Now, FLEC has launched a new project, centered on art and artists. FLEC's activists write: "Today, as much as ever, our desire to rekindle the solidarity of the Farmer-Labor movement is profound. In honor of the 100th anniversary of the Farmer-Labor Party and the remarkable movement of solidarity that supported it, FLEC, with financial support from Monument Lab’s Re-Generation initiative, commissioned public artist and teacher, Gita Ghei (www.stareyeart.com) to create a permanent traveling art exhibit, commemorating the Farmer-Labor movement in Minnesota. FLEC, Gita, and her team of artists have been working on the concept over much of last year and participating in a community engagement process that connects with the history and with Minnesotans throughout the state. " Their work has been informed by their participation in community discussions following screenings of "The Farmer-Labor Movement," and their goals to promote further conversations not only between rural and urban residents, workers and farmers, and members of different generations, but also between the past and the present.

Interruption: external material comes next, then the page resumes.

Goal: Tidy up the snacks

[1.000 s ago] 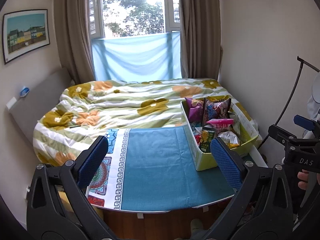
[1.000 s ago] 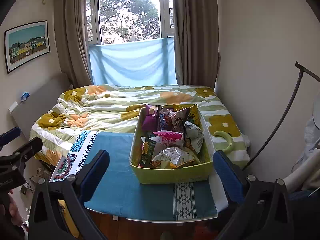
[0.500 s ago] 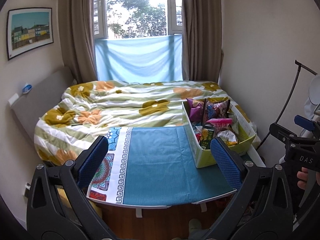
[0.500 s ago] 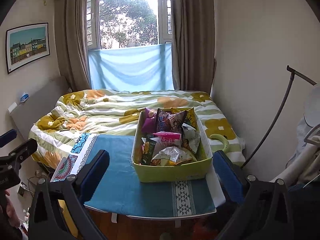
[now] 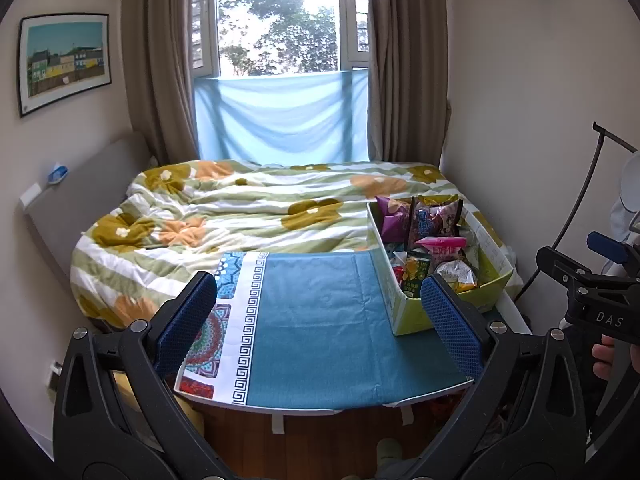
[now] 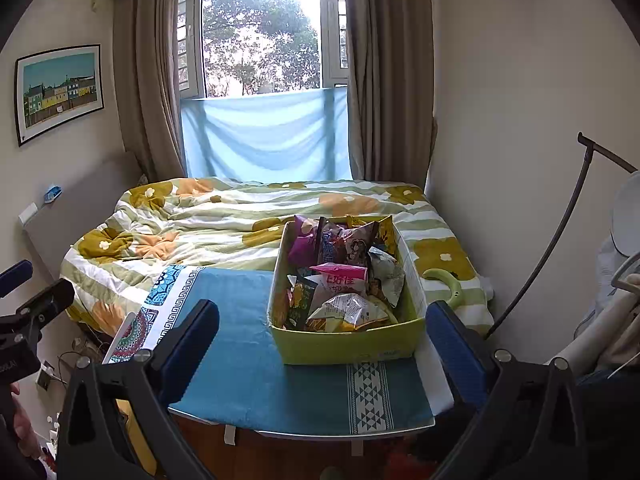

FLEC members write: "By engaging Minnesota communities in processes of both remembering and visioning, “You Betcha” is a project of hope in challenging times. Over the past decade, we have witnessed the resurgence of fascism and ultra-conservative organizing extending across the state in rural, urban, and suburban settings. At the same time, a divisive and reductive characterization of state political divisions has emerged, framing the Twin Cities as a progressive haven pitted against a white, conservative, and “backwards” rural monolith. “You Betcha” uses history as a way to trouble those narratives and engage Minnesotans in dialogue that might both build and unearth solidarity across differences."
"You Betcha" will make its first public appearance on Thursday, February 20, 6:30-8:30pm, at the East Side Freedom Library, 1105 Greenbrier Street, St. Paul. Artists and FLEC members will be present to engage audience members in conversation. Before heading out to tour other towns and cities, "You Betcha" will be on display at ESFL until May 4. All are welcome to join in this conversation between the past and the present, and in the imagination of a better future.
Peter Rachleff
Co-Executive Director Emeritus, East Side Freedom Library
https://eastsidefreedomlibrary.org/event/exhibit-opening-you-betcha-farmer-labor-solidarity-is-possible-art-and-history/
So great to see these quotes paired, Les.
Democratic Party leadership speaks to those who doubt the human capacity for working together to achieve a peaceful sharing of resources, and instead grasp onto a fictional future where they and their children, as members of the elite, won't have to adapt their lifestyle to global climate change, environmental degradation, or the world's shrinking resource base. They fail to see that after sacrificing democracy and human rights, they and their children will also find themselves divested of their material wealth and their existence superfluous to the Mammon of the high tech economy.